- _PROBLEM STATEMENT_:
Everything in the data must be repeated exactly, apart from the pictures, which are left out.

- _SOURCE DATA_:
_ _ _ _

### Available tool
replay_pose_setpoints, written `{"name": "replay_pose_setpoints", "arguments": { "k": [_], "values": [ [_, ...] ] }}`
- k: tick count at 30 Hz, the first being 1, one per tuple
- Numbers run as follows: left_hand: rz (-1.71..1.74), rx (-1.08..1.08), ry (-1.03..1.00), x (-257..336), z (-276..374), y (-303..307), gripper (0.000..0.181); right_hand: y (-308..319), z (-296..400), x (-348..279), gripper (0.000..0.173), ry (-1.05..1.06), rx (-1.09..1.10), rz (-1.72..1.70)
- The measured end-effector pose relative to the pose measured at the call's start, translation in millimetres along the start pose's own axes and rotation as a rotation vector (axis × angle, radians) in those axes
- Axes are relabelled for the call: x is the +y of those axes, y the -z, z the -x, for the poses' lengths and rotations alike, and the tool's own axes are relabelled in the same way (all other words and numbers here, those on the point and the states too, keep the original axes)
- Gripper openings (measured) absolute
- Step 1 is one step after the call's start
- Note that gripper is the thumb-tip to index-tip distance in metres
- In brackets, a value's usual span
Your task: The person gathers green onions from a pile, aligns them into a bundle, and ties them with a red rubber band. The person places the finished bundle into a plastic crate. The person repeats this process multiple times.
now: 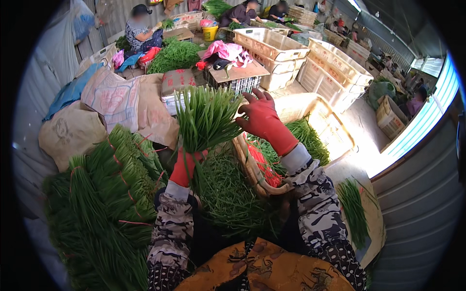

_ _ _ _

- _ANSWER FOR THE TASK_:
### Available tool
replay_pose_setpoints, written `{"name": "replay_pose_setpoints", "arguments": { "k": [_], "values": [ [_, ...] ] }}`
- k: tick count at 30 Hz, the first being 1, one per tuple
- Numbers run as follows: left_hand: rz (-1.71..1.74), rx (-1.08..1.08), ry (-1.03..1.00), x (-257..336), z (-276..374), y (-303..307), gripper (0.000..0.181); right_hand: y (-308..319), z (-296..400), x (-348..279), gripper (0.000..0.173), ry (-1.05..1.06), rx (-1.09..1.10), rz (-1.72..1.70)
- The measured end-effector pose relative to the pose measured at the call's start, translation in millimetres along the start pose's own axes and rotation as a rotation vector (axis × angle, radians) in those axes
- Axes are relabelled for the call: x is the +y of those axes, y the -z, z the -x, for the poses' lengths and rotations alike, and the tool's own axes are relabelled in the same way (all other words and numbers here, those on the point and the states too, keep the original axes)
- Gripper openings (measured) absolute
- Step 1 is one step after the call's start
- Note that gripper is the thumb-tip to index-tip distance in metres
- In brackets, a value's usual span
Your task: The person gathers green onions from a pile, aligns them into a bundle, and ties them with a red rubber band. The person places the finished bundle into a plastic crate. The person repeats this process multiple times.
now: 

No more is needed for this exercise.